How To Prepare For A Difficult Conversation
It is human nature to avoid conflict, at least for the vast majority of us!
We put off that difficult, awkward, challenging and potentially very uncomfortable event until, well, we just rush in there and either get it wrong or it goes not the way we wanted it to go.
We get wrapped up in all the reasons why we should avoid the issue, think of the positives that we have clung onto for a long time when the reality of the situation is that we have to do something and do it properly. We dread the event and worry about the fall-out from it.
Like everything in life, the key to success lies in the planning. The pre-event planning is infinitely more important than the task you are seeking to avoid!
Here are the four things you must do to prepare. The guarantee of success lies in how well you do them and the degree to which you really think things through before you get in there!
Check out exactly what your motives are and if they are right. Under conditions of stress and threat, our motives become short-term and selfish and we lose that objectivity of the situation. Here we deliberately avoid conflict because it is a painful process. What is the real problem/issue here and what am I really looking for? By asking yourself this you can change your motives and approach you can consider that you really want, what do you want for the other party, what do you want for any ongoing relationship and what do you want from this for any stakeholders involved?

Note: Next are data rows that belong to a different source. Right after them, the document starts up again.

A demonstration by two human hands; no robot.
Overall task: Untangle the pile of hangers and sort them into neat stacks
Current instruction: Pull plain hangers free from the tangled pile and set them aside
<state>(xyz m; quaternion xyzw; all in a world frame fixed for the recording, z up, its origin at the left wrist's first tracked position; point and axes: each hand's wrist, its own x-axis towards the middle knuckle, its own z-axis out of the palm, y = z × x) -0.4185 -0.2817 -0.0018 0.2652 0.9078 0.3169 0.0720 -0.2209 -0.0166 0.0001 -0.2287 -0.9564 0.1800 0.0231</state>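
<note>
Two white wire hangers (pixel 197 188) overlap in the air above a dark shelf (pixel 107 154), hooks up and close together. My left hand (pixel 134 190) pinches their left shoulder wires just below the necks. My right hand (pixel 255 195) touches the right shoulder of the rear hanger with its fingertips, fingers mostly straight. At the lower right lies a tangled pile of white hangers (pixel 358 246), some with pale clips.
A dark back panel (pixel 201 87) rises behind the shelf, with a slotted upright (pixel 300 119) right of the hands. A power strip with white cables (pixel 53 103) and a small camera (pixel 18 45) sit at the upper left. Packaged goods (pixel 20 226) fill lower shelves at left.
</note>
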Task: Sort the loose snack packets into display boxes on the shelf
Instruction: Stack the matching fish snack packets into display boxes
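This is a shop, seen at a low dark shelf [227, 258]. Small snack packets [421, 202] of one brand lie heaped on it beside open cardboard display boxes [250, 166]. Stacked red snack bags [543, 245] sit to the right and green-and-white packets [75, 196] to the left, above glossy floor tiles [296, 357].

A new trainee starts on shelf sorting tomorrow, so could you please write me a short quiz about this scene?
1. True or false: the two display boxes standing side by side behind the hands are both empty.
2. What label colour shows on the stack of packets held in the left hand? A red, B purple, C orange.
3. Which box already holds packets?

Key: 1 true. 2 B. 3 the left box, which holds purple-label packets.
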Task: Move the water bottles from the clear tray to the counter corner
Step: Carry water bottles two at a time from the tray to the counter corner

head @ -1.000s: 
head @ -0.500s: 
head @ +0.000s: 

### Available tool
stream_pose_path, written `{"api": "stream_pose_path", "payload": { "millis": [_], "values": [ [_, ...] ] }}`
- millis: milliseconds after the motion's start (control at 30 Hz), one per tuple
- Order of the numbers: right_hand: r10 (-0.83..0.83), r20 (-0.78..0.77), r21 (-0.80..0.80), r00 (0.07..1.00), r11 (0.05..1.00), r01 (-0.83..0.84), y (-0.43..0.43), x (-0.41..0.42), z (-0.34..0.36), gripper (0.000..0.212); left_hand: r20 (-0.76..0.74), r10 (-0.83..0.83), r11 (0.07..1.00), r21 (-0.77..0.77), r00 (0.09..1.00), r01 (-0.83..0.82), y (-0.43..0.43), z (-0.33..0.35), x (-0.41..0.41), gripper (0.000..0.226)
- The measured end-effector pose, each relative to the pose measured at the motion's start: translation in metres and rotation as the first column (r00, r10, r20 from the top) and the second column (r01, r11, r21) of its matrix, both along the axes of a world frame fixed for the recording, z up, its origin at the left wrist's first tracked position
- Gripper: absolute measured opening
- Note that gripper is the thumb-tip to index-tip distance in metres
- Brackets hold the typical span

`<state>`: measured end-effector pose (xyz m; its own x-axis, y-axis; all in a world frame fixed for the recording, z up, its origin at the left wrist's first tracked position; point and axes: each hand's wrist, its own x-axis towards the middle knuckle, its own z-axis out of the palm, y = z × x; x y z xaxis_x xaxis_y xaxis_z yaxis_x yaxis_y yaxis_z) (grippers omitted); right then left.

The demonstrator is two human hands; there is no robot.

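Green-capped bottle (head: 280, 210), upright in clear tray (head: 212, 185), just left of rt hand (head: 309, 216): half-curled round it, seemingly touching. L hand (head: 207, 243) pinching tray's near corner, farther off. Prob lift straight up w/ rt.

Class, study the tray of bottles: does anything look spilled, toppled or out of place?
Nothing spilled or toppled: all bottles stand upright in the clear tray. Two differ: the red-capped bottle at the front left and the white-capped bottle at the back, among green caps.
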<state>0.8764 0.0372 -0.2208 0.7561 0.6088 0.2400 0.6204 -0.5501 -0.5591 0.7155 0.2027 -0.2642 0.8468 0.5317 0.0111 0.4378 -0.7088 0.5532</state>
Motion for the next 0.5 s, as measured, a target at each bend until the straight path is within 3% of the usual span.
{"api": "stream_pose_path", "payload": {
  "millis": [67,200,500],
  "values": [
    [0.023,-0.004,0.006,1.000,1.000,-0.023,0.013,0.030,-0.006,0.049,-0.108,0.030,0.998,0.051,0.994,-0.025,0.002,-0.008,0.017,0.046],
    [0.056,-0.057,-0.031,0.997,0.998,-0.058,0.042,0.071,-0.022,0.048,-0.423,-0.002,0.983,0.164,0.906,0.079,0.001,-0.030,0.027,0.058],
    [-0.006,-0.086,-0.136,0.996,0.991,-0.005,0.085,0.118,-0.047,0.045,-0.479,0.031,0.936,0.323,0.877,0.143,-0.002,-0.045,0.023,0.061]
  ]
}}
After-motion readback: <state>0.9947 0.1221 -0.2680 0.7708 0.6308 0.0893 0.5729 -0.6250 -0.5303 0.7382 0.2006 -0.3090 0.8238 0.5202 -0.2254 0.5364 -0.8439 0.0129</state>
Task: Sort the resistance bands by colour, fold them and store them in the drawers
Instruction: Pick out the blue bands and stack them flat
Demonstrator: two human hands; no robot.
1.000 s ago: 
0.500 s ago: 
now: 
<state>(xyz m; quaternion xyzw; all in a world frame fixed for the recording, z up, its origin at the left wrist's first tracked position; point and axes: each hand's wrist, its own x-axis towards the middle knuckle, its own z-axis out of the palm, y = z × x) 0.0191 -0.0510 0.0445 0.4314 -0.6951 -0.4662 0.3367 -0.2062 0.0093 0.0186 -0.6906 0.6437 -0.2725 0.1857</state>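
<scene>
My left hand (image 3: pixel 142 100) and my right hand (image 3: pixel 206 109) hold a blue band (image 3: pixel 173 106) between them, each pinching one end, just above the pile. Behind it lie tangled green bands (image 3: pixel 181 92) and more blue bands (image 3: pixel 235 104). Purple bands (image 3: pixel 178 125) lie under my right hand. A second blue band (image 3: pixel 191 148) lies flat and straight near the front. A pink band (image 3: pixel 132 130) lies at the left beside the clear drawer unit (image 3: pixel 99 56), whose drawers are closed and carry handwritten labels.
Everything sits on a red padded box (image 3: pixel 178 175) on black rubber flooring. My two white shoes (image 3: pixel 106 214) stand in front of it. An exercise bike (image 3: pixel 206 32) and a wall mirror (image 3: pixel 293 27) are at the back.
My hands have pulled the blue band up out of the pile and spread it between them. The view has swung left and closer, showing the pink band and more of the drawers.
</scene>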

Assess your emotions and get some balance into them. Unhelpful emotions are another second barrier to a productive conversation. We often come in angry, scared, hurt, or defensive. Surprisingly, our emotions have less to do with what the other person is doing, and more to do with the story we tell ourselves about what they are doing. We will be thinking all about victim (you, the team, the organisation) and villain (them, the wrong-doers, those who have let the side down) which is very unhelpful.
Gather facts and only facts! There will be opposing views in the conversation so you need to be clear about the facts at the heart of the issue. The opposite views will be aired but the only reliable content of the conversation are stone cold facts.
Be curious about what is going on. Listen very carefully and probe what is being said and try to pick up subtle messages and content from the conversation. Often these small details are very important and will give you an insight that you may not have planned for.
Having difficult and stressful conversations are part of the management role and it is perfectly normal to feel apprehensive about this. The critical success factor in these situations rests with your preparation and not what you say once the conversation starts flowing.